News: Crossref and Retraction Watch - Crossref

https://0-doi-org.pugwash.lib.warwick.ac.uk/10.13003/c23rw1d9


This is a companion discussion topic for the original entry at https://0-www-crossref-org.pugwash.lib.warwick.ac.uk/blog/news-crossref-and-retraction-watch
4 Likes

The Blog mentions “a community call on 27th September at 1 p.m. UTC to discuss this new development in the pursuit of research integrity.” how is that accessed? have details gone out already?

2 Likes

Hello! Thanks for reaching out. You can register here: Webinar Registration - Zoom

We are looking forward to seeing you online!

Rosa

1 Like

Will the retraction dataset be fully integrated into Crossref’s API? For example, will we be able to search for retractions by journal, author name, institution, etc.?

1 Like

Yes, that’s our plan. Geoffrey, our Director of Technology & Research, mentioned that very thing in a thread earlier today:

'Our recently announced opening of the RetractionWatch data will only ever be made available via the REST API.

-Isaac

1 Like

Will the Retraction Watch Hijacked Journals Checker also be implemented somehow, that would be marvelous!!!

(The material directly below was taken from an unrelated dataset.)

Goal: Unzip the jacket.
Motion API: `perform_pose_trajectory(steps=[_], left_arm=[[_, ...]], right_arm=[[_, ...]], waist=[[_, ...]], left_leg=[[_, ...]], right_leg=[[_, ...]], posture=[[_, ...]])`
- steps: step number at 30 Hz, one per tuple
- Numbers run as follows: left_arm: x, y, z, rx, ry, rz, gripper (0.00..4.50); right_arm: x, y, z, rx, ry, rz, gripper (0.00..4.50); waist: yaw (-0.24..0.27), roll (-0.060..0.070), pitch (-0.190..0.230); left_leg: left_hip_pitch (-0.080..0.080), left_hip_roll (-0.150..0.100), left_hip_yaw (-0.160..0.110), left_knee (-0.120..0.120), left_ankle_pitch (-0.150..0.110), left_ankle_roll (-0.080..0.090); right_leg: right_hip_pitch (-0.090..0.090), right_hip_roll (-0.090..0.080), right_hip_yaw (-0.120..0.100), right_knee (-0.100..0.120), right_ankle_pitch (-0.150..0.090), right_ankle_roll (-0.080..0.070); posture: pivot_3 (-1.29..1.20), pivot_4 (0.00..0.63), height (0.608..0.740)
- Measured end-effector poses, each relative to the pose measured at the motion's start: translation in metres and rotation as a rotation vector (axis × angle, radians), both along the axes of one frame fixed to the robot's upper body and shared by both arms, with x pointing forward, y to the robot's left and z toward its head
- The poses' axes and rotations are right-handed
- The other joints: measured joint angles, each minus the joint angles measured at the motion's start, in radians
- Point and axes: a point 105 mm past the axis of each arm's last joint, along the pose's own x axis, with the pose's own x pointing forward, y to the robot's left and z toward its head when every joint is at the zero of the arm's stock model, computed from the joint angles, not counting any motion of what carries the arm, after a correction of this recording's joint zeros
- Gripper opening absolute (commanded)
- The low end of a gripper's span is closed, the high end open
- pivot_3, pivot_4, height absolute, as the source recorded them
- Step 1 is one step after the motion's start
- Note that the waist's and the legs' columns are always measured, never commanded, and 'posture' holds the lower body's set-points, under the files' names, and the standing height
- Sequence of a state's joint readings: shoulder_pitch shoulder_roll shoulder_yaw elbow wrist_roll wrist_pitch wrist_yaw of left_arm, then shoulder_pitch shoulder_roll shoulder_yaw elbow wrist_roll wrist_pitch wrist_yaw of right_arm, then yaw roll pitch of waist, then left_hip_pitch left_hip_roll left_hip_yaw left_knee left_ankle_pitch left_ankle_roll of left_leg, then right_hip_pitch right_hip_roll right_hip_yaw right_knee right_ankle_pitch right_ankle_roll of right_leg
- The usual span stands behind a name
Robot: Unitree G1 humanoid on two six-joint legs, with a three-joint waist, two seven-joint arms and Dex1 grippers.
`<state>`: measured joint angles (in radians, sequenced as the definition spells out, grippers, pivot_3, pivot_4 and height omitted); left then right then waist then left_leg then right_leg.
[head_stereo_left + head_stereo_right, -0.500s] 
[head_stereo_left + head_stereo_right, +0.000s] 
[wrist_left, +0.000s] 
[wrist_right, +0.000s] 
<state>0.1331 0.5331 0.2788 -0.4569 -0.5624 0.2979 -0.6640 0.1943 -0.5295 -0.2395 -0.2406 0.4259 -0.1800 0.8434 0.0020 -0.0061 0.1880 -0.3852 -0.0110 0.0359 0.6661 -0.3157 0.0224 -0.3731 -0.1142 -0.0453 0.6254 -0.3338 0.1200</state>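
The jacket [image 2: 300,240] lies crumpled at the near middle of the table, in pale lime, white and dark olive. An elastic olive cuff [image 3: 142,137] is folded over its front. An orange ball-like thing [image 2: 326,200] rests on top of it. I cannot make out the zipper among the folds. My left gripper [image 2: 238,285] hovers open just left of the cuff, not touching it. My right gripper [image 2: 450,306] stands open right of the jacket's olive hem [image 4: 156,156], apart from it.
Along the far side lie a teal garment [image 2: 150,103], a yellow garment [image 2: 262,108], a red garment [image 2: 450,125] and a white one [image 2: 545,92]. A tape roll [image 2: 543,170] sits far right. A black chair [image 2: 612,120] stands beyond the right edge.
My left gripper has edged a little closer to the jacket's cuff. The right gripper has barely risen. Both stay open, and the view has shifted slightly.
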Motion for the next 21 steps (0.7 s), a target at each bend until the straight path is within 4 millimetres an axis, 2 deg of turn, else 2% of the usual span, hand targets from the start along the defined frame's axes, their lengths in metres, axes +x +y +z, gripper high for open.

Hey, Crossref, I wanted to let you know that the csv version of the database that can be directly downloaded from this article has mixed character encoding. It’s mostly UTF-8, but has embedded Windows-1252, which frequently happens when copy-pasting from different sources. This unfortunately makes importing that file into any program a real PITA to figure out.

I strongly encourage you to correct the encoding and replace the version at that link (and anywhere else it lives, if there are multiple endpoints). Heck, email me, and I will send you a version in pure UTF-8. You will save many people the time and frustration it takes to figure out why none of the normal encodings are working and to find an appropriate conversion tool.

In the meantime, a tip for anyone using Python: UnicodeDammit.detwingle() can be used to fix this file.

1 Like

Thanks for that tip!

The context provided by my colleagues on our technical team who are working most closely on the Retraction Watch data is that the character encoding of the file that is given to us by Retraction Watch is somewhat broken. We can either decode it as UTF-8, ignoring errors like the ones you’ve pointed out, or decode as Latin1, which incorrectly displays Russian names (among other things).

In January, we switched the encoding from Latin1 to UTF-8, just ignoring the errors. Neither solution is ideal, but that’s the trade-off we have for the moment.

Another workaround in Python is to pass errors=“ignore” to the decode function - there will still be a few problematic entries, but it should make using it go more smoothly.

We are working with Retraction Watch to eventually build a system that will produce the data without those encoding errors.

2 Likes